## Directions
Of all the entries below, only the lines from the one with "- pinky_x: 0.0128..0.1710" up to and including the one with "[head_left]" are to be duplicated exactly.

## Extracted entries
※

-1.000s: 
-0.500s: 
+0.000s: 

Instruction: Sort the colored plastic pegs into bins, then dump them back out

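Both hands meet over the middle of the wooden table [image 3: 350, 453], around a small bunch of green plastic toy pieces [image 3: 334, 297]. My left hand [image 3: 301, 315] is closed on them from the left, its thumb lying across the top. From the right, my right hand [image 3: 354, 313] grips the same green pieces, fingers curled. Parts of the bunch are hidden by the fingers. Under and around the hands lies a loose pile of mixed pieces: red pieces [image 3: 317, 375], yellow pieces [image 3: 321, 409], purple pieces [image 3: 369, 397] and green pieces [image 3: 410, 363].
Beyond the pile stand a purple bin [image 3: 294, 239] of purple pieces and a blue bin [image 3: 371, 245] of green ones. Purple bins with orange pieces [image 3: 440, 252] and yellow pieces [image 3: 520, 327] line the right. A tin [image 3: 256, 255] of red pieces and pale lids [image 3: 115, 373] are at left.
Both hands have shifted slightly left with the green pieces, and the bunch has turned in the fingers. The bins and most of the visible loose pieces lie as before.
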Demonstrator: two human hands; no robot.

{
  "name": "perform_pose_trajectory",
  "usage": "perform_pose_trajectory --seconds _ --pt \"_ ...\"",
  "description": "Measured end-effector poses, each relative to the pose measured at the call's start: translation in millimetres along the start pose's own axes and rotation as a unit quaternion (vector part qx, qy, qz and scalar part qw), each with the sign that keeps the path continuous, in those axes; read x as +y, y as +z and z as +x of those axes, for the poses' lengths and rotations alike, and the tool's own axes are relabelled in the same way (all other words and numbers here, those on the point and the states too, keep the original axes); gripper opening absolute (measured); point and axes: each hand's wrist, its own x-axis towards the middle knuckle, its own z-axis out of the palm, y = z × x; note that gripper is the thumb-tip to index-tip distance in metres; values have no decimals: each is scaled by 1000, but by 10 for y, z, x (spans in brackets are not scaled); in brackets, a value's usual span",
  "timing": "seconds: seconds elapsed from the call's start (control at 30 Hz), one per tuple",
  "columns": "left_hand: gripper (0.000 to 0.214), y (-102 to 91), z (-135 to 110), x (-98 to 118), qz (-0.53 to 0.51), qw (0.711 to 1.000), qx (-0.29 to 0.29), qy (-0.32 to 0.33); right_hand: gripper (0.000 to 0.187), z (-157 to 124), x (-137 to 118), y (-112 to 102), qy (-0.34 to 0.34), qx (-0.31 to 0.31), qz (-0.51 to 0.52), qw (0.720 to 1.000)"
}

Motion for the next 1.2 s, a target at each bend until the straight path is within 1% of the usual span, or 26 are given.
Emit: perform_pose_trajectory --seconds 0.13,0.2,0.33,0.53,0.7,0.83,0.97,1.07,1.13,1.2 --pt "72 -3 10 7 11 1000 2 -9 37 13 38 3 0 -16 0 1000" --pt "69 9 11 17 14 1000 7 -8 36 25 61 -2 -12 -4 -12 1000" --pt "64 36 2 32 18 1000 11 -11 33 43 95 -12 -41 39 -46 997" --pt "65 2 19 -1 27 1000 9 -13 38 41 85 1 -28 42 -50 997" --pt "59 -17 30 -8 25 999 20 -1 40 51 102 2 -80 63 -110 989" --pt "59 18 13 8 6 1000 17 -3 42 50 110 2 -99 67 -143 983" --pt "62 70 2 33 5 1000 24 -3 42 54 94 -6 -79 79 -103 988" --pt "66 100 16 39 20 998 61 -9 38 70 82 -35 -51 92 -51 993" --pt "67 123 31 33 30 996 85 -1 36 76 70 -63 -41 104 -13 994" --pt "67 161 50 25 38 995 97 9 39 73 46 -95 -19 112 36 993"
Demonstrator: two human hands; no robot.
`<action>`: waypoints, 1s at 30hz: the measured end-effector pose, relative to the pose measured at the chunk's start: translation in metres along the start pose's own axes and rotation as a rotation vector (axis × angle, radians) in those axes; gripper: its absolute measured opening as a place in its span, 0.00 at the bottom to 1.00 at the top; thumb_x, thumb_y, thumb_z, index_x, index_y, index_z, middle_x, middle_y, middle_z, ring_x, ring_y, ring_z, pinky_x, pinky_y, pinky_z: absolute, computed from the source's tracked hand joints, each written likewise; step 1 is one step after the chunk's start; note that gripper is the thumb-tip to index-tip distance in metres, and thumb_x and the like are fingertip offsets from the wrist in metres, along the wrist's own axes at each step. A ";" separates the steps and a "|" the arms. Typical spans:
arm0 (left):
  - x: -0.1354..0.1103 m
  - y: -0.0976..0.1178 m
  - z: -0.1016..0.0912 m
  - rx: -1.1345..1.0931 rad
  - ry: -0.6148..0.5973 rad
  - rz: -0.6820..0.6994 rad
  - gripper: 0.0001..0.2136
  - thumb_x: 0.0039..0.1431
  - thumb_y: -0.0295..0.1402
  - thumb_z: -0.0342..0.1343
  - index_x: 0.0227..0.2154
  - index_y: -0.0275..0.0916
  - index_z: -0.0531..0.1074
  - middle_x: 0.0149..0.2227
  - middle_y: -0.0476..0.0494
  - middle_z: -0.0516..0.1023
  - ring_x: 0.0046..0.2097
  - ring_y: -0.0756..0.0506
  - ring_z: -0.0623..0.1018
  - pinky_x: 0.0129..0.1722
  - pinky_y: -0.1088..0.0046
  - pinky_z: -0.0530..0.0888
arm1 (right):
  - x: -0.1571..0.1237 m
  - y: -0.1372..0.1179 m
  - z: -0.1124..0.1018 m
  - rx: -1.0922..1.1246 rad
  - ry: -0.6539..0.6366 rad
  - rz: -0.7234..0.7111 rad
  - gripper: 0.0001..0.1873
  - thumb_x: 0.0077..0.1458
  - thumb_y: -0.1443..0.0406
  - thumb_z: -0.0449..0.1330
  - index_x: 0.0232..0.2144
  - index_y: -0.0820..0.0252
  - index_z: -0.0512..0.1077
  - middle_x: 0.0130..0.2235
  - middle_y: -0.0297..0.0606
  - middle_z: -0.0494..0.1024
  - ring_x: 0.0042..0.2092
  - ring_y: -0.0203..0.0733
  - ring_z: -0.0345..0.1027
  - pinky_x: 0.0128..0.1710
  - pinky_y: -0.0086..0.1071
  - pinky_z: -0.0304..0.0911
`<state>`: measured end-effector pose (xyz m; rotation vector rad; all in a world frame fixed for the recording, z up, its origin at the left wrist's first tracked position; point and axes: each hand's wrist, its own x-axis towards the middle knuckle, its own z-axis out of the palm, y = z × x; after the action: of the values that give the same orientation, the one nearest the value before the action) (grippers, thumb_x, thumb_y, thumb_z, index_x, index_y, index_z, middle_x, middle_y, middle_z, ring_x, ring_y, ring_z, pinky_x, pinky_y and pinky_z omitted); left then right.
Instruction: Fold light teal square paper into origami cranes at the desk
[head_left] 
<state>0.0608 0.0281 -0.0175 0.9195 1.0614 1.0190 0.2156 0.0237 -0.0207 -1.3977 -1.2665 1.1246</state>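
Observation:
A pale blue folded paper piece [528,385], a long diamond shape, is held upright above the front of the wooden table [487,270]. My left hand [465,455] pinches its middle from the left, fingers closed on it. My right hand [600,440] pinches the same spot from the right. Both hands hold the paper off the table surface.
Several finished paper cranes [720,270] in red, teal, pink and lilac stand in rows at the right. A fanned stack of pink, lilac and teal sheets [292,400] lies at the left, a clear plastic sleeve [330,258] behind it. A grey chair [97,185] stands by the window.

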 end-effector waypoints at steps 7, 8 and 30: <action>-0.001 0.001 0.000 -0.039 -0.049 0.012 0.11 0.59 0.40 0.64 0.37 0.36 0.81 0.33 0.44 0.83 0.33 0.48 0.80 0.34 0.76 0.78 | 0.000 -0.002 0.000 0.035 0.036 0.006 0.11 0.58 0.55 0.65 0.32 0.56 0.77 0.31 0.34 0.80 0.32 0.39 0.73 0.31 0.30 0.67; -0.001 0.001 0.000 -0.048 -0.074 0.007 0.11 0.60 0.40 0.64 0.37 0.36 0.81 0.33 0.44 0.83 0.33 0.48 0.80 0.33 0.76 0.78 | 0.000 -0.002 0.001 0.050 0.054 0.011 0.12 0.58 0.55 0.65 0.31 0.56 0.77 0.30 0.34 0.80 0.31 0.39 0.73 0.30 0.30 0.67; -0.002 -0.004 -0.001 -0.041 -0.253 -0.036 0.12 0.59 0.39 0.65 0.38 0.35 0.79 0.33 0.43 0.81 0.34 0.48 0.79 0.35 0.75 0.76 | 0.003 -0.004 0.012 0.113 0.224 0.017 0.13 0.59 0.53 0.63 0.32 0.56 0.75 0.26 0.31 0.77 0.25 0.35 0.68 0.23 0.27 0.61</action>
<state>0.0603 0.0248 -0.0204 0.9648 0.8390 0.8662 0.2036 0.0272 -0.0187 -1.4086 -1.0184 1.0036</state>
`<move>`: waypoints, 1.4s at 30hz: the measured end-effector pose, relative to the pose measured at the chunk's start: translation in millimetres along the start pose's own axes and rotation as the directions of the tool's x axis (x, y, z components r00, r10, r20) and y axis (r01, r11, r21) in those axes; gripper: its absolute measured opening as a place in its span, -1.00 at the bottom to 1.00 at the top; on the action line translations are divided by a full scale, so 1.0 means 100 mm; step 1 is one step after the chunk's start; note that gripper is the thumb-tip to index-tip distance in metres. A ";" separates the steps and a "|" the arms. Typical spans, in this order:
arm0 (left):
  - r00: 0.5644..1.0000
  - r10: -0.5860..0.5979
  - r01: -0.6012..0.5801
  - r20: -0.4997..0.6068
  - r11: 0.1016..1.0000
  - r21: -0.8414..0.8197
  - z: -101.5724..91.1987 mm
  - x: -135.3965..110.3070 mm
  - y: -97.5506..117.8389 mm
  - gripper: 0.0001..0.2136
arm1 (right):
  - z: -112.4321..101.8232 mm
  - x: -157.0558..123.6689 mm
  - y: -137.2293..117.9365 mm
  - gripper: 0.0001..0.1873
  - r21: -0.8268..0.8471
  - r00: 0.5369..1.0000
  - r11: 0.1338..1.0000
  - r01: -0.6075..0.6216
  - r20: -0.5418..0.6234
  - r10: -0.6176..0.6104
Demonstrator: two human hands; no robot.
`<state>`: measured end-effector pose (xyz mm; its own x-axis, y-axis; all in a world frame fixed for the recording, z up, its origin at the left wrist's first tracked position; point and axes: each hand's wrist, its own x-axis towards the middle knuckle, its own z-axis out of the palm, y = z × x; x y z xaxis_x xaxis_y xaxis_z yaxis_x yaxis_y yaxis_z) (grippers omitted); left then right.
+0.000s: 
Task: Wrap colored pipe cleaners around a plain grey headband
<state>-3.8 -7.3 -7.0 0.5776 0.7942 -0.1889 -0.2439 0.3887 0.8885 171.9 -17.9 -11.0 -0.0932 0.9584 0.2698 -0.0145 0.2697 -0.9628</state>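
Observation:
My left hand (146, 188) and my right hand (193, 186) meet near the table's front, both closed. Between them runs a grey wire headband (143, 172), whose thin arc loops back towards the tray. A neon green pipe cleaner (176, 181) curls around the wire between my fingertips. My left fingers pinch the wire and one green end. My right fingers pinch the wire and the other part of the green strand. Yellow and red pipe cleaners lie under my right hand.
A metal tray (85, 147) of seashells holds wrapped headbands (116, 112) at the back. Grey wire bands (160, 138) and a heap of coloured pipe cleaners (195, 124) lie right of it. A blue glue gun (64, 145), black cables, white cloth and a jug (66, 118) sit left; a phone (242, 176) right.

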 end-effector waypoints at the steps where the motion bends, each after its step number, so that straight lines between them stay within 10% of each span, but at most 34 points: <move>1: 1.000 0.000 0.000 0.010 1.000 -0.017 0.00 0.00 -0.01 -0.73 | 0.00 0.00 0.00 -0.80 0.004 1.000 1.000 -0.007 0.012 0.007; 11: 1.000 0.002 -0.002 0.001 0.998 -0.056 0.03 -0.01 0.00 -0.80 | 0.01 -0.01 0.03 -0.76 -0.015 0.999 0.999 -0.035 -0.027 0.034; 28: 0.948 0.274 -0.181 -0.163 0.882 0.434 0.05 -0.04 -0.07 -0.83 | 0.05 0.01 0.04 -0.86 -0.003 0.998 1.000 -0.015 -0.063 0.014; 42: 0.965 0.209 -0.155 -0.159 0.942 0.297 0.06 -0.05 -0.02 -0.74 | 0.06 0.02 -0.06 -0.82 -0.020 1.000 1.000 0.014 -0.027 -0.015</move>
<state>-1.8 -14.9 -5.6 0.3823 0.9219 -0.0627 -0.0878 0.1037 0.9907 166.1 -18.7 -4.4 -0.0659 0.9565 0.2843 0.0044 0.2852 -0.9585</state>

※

## Finished exercise
  - pinky_x: 0.0128..0.1710
  - pinky_y: -0.0086..0.1071
  - pinky_z: -0.0304..0.0911
`<state>`: measured end-effector pose (xyz m; rotation vector rad; all in a world frame fixed for the recording, z up, its origin at the left wrist's first tracked position; point and axes: each hand's wrist, its own x-axis towards the middle knuckle, its own z-axis out of the palm, y = z × x; after the action: of the values that give the same orientation, the one nearest the value before the action) (grippers, thumb_x, thumb_y, thumb_z, index_x, index_y, index_z, middle_x, middle_y, middle_z, ring_x, ring_y, ring_z, pinky_x, pinky_y and pinky_z omitted); left then right.
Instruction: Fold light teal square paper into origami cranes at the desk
[head_left] 

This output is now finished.